What you are asked to do
From the entries below, return exactly the lines beginning at the one that contains "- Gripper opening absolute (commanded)" and ending at the one that contains "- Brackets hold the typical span", both of them included, and only those lines.

Data records
◆ ◆ ◆ ◆ ◆ ◆ ◆

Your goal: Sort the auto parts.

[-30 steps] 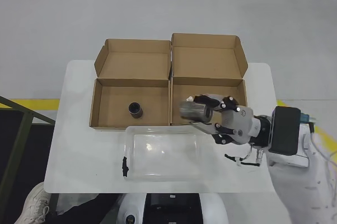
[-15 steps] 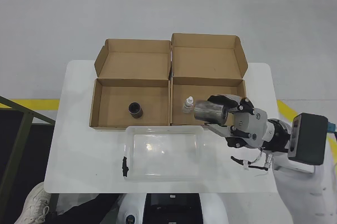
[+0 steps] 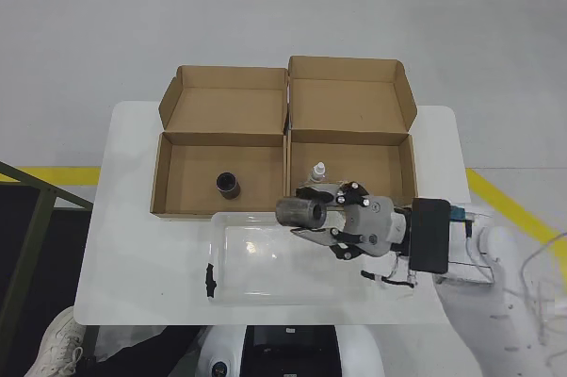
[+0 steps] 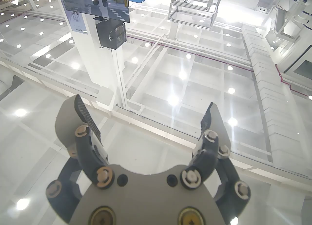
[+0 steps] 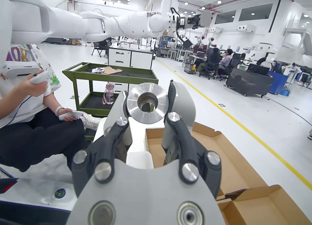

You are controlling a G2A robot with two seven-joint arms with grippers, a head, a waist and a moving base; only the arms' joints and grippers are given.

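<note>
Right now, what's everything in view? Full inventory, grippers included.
table: 1, white, under everything
left cardboard box: 1, brown, far side, lid open
right cardboard box: 1, brown, beside it, lid open
dark bushing: 1, black, in left cardboard box
small bottle: 1, white, in right cardboard box
clear plastic bin: 1, transparent, in front of boxes
small black part: 1, black, at bin's left edge
metal sleeve: 1, silver, over bin's far rim
right gripper: 1, grey, shut on metal sleeve
left gripper: 1, grey, open, empty, facing ceiling
</note>
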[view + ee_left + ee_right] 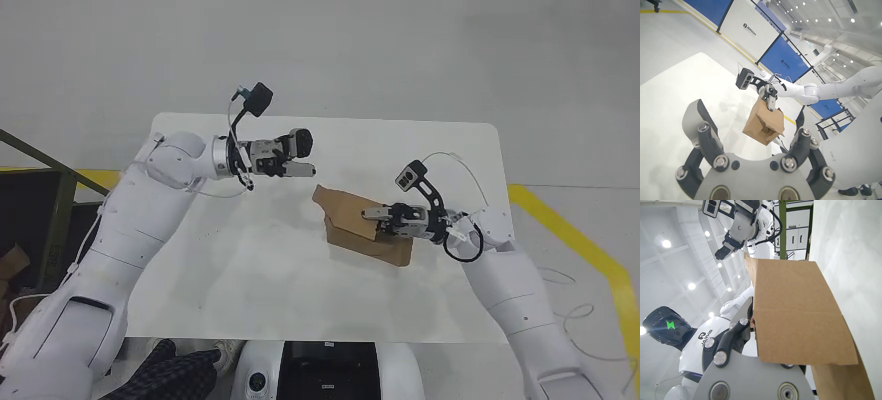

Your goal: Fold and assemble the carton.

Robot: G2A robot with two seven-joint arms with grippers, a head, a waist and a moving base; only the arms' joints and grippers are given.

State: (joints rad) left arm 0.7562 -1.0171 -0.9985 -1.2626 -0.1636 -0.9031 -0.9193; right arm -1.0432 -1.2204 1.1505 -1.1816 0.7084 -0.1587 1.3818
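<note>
Brown carton (347, 218), partly folded, tilted, flaps loose at one end.

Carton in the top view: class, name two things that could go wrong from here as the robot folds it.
1. The right hand grips the carton alone, at one end; a push on the other end might twist it or slip it free.
2. The flaps at the open end look bent and uneven; the open left hand, apart from the carton, might catch or crush one closing in.

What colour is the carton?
The carton is plain brown cardboard; the right wrist view shows it best.
</note>
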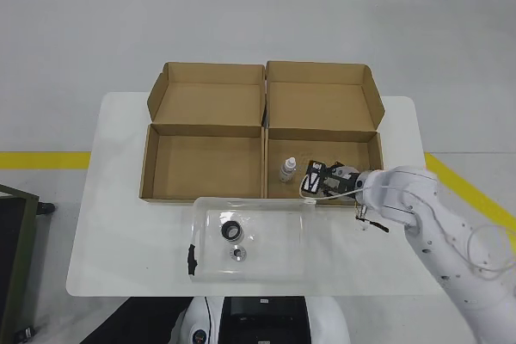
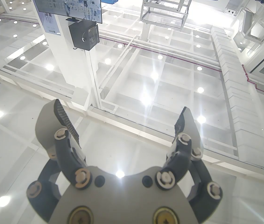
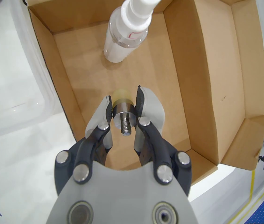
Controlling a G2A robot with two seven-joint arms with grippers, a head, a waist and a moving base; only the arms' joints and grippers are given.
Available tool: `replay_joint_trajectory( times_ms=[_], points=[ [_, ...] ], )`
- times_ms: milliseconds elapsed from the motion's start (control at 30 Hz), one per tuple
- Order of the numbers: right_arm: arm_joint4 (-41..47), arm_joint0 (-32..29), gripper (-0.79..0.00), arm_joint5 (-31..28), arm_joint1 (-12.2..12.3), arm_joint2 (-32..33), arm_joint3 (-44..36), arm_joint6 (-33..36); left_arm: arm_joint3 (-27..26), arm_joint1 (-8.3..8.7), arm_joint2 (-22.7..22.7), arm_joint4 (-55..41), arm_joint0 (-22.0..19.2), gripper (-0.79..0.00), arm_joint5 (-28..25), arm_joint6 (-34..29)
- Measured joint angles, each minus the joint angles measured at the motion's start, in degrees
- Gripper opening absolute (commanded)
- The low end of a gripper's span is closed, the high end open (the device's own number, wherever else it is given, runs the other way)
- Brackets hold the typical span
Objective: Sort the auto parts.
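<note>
Steel and pale rubber make up the part (image 3: 122, 114) clamped in my right gripper (image 3: 123, 99). The jaws are narrowed to the part's width, and both pads (image 3: 108, 109) press on the sides of its short metal cylinder. A threaded stud points back toward my wrist. A yellowish rubber dome caps the far end, and it is blurred. The part hangs inside the right box (image 3: 204, 71), close to the wall on the tray side. I cannot tell whether the dome touches the floor.

From the top view, the right gripper (image 1: 314, 181) sits over the near part of the right box (image 1: 327, 138), just beside the bottle (image 1: 287, 168). The bottle (image 3: 127, 31) stands upright on the box floor, with a clear body and a white spray cap, apart from the part.

My left gripper (image 2: 120, 107) points up at the ceiling, its jaws spread wide with nothing between them.

The left box (image 1: 202, 163) stands side by side with the right one, touching it. A clear tray (image 1: 249, 201) lies on the table (image 1: 120, 215) just before both boxes. It holds a black ring (image 1: 231, 230) and a metal ring (image 1: 239, 253), near each other but apart.
</note>
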Motion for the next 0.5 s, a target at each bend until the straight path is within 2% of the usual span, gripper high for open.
replay_joint_trajectory(
  times_ms=[500],
  points=[
    [-1.5,8.8,-0.785,-1.1,-3.0,-9.2,8.1,4.3,0.0,0.0,0.0,0.0,0.0,0.0,0.0,0.0]
  ],
)
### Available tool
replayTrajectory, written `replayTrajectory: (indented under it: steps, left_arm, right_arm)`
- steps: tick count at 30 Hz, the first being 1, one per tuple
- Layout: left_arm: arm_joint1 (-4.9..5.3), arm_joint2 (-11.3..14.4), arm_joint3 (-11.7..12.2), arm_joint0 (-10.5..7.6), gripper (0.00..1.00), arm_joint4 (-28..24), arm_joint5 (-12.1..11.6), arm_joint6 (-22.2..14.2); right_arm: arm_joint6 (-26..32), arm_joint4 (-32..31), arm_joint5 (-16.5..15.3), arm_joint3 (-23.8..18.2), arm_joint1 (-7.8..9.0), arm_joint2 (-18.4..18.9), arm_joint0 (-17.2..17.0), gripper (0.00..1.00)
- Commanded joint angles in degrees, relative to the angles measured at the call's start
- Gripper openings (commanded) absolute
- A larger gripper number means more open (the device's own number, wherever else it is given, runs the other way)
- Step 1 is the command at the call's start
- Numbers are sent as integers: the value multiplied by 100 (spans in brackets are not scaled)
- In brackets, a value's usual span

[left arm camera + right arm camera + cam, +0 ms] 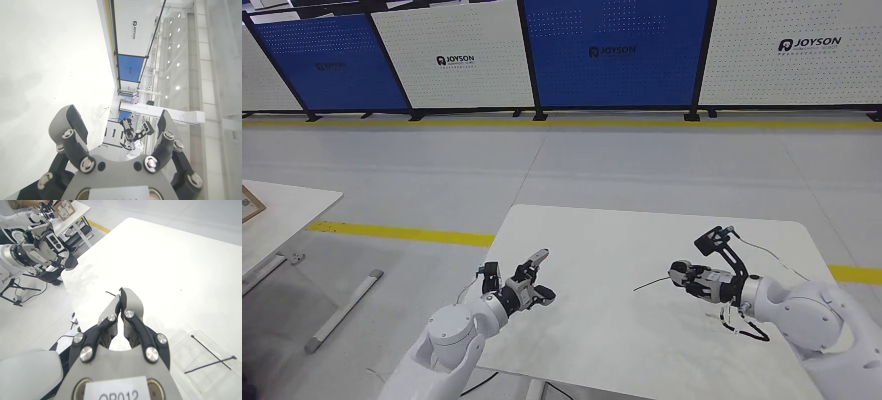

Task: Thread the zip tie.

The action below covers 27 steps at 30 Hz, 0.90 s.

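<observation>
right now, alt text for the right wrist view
The right gripper is shut on a black zip tie, whose end pokes out to one side, above a white table. Two more zip ties lie crossed in a clear tray.

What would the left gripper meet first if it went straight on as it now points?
Probably the right gripper, shut on the zip tie over the table; depth is unclear.

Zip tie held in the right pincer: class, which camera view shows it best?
The top view: the zip tie pokes out from the shut right pincer, its free length plain against the table. The right wrist view shows a short end past the pincer; the left wrist view, a faint distant line.
</observation>
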Motion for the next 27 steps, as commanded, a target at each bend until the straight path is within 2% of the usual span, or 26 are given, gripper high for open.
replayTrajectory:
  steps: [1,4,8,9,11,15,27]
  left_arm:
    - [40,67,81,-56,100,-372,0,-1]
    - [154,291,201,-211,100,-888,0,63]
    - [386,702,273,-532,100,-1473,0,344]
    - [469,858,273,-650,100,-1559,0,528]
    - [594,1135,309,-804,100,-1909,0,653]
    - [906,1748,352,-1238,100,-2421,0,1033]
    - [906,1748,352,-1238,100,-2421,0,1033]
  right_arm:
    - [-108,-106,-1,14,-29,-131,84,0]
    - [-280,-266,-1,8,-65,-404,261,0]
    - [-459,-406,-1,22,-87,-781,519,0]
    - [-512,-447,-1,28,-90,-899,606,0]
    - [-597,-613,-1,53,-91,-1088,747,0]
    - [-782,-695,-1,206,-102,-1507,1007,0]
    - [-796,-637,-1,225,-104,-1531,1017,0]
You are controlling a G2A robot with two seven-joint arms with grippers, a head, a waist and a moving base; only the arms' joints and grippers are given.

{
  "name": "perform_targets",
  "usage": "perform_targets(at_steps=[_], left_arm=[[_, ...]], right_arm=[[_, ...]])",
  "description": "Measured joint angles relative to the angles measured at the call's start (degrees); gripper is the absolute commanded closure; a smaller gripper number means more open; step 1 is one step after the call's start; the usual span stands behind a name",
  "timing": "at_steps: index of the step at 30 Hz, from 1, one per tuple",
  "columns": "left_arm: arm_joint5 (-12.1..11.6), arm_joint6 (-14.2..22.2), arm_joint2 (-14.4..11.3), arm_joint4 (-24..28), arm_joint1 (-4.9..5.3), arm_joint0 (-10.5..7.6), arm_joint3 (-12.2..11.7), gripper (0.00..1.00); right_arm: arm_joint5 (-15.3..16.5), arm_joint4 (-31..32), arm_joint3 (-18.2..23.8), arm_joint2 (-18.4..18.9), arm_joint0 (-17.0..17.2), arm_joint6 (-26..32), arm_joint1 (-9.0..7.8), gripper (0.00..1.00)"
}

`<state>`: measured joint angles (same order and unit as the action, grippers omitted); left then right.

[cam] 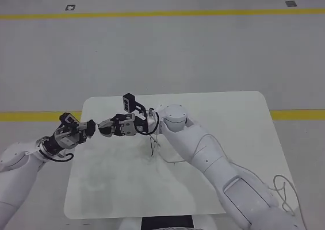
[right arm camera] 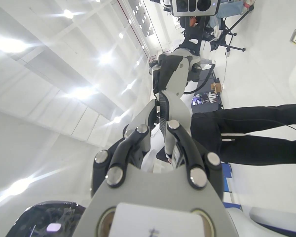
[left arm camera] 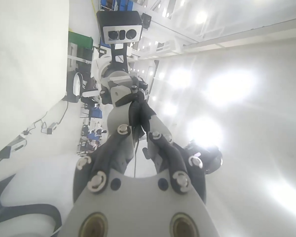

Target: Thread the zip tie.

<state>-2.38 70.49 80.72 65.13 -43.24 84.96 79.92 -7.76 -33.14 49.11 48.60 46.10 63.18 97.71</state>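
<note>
We see 1 thin black zip tie [left arm camera: 135, 156] hanging as a fine strand from the left gripper [left arm camera: 139, 117], jaws clamped on it; for the right gripper [right arm camera: 159, 99] we cannot tell.

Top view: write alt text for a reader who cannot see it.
The left tool and the right tool meet almost tip to tip over the left part of a white table. Behind the table lies a grey floor with yellow lines.
</note>
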Motion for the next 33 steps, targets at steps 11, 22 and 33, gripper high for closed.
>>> perform_targets(at_steps=[11,22,33], left_arm=[[0.64,-0.23,0.73,-1.06,-0.49,-0.01,-0.11,0.94],[1.08,0.00,1.01,-2.32,-0.99,-0.16,-0.25,0.90],[1.42,0.05,1.23,-3.33,-1.45,-0.36,-0.28,1.00]], right_arm=[[-0.63,0.10,-0.05,-0.18,0.07,-1.07,-0.19,1.00],[-0.85,0.26,0.04,-1.14,-0.26,-1.22,-0.06,1.00],[-0.94,0.23,-0.61,-1.79,-0.77,-1.33,0.09,1.00]])
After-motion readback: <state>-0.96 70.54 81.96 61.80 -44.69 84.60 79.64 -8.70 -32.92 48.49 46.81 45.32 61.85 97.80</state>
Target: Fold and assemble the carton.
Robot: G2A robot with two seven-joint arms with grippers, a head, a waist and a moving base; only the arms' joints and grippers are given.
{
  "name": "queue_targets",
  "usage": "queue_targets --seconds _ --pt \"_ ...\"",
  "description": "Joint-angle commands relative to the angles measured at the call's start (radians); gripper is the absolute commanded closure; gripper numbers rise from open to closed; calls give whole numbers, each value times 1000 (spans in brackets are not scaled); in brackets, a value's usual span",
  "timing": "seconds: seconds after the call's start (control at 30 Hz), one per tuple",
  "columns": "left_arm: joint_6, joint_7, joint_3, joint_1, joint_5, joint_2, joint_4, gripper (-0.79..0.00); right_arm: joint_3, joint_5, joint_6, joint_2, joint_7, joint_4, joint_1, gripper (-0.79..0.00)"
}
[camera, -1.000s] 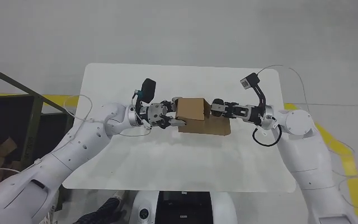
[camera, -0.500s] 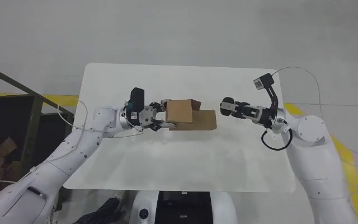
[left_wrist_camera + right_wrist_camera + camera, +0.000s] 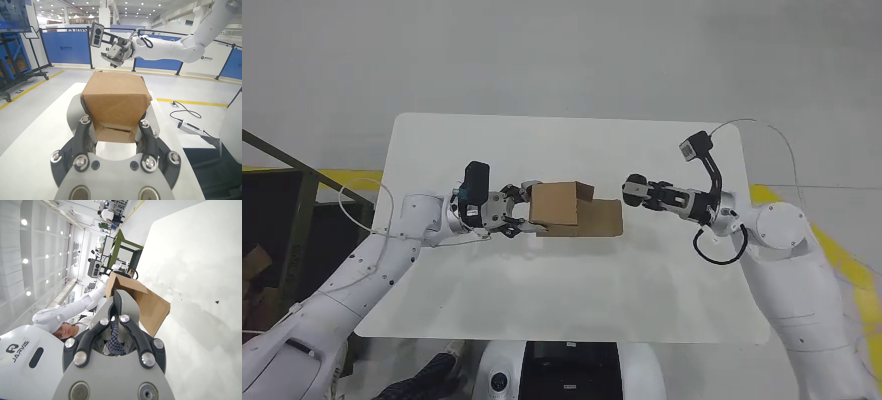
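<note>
The brown carton [image 3: 560, 204] lies mid-table with a folded box end and a flatter panel [image 3: 604, 217] stretching toward the right arm. My left gripper [image 3: 514, 211] is shut on the carton [image 3: 115, 92], its fingers [image 3: 84, 123] pressing both side walls at the open end. My right gripper [image 3: 633, 188] hovers shut and empty a short gap from the carton's far end. In the right wrist view its fingertips [image 3: 115, 298] are pressed together in front of the carton [image 3: 153, 308]. From the left wrist camera, the right gripper [image 3: 115, 57] hangs above and beyond the carton.
The white table [image 3: 572, 290] has free surface in front of and behind the carton. A dark green frame [image 3: 282, 190] with cardboard scraps stands off the table's left edge.
My left gripper has drawn the carton leftward across the table. My right gripper came off the carton's right end, backed away, then edged back toward it.
</note>
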Motion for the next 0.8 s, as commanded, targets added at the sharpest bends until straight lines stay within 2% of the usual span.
queue_targets --seconds 0.0,0.17,0.4,0.6,0.77 --pt "0 0 0 0 0 0 0 -240 -37 -7 7 -7 -13 36 40 0" --pt "0 0 0 0 0 0 0 -246 -109 -9 2 -24 -17 113 111 0" --pt "0 0 0 0 0 0 0 -237 -174 -17 -24 -40 -26 161 157 0" --pt "0 0 0 0 0 0 0 -169 -185 -16 -54 -48 -58 203 176 0" --pt "0 0 0 0 0 0 0 -160 -206 12 -70 -51 -2 182 174 0"
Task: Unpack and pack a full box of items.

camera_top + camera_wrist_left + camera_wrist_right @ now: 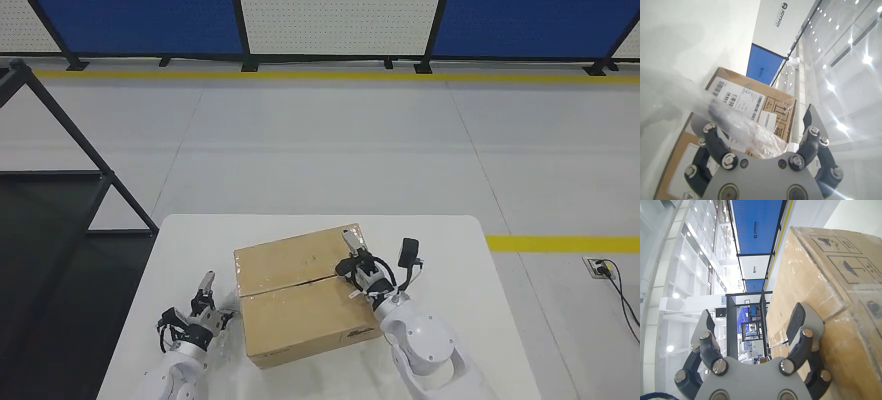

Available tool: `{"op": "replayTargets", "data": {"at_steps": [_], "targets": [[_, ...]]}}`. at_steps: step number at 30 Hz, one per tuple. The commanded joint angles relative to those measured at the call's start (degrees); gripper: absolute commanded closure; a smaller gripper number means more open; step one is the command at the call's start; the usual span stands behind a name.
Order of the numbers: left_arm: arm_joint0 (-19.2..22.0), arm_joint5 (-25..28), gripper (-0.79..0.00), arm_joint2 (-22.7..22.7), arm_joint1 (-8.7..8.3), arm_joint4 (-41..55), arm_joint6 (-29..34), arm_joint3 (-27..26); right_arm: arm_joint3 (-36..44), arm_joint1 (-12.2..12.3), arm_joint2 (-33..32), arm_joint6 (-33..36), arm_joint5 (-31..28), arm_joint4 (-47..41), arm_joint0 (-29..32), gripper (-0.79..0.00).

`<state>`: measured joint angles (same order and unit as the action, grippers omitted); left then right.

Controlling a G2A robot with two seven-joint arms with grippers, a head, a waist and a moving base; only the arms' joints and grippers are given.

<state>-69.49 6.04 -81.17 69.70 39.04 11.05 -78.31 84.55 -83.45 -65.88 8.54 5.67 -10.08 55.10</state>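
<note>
The white table (450,250) carries one cardboard box (300,300) at its middle, flaps folded shut with their seam running across the top. In the top view a black metal rack (70,150) stands on the floor at the table's 9 o'clock side.

The right gripper (753,315) sits at about 2 o'clock of the box, over the top by the seam's end. Its jaws stand wide apart. One ribbed finger pad (797,321) lies against the box's upper edge where clear tape wraps the corner, and the other finger hangs free in the air with nothing between the two.

The left gripper (206,288) is on the table at about 9 o'clock of the box, just beside its side wall. Its jaws also stand apart. A crumpled strip of clear plastic (745,125) lies across the gap and hides one finger; whether it is stuck to that finger cannot be told.

A white shipping label (738,96) with barcodes is stuck on the box wall facing the left gripper, and a smaller white sticker (768,118) sits next to it. Black handling symbols (846,266) are printed on the wall beside the right gripper.
</note>
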Motion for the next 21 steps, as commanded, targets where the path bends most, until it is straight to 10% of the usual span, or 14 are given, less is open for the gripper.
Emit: {"op": "replayTargets", "data": {"at_steps": [1,21], "targets": [[0.5,0.0,-0.785,-0.2,0.19,1.2,-1.1,0.2,0.1,0.0,0.0,0.0,0.1,0.1,0.0,-0.785],[-8.5,17.5,-0.785,-7.0,1.31,-3.1,-16.3,-10.8,-1.7,-0.5,-0.3,0.9,0.3,-0.1,-1.7,-0.785]]}}
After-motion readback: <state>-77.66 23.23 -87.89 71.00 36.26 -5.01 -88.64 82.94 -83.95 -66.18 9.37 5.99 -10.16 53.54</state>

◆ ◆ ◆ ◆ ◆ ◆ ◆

Exercise result
- Gripper opening absolute (commanded)
- The low end of a gripper's span is closed, the high end open (the device's own number, wherever else it is given, runs the other way)
- Brackets hold the typical span

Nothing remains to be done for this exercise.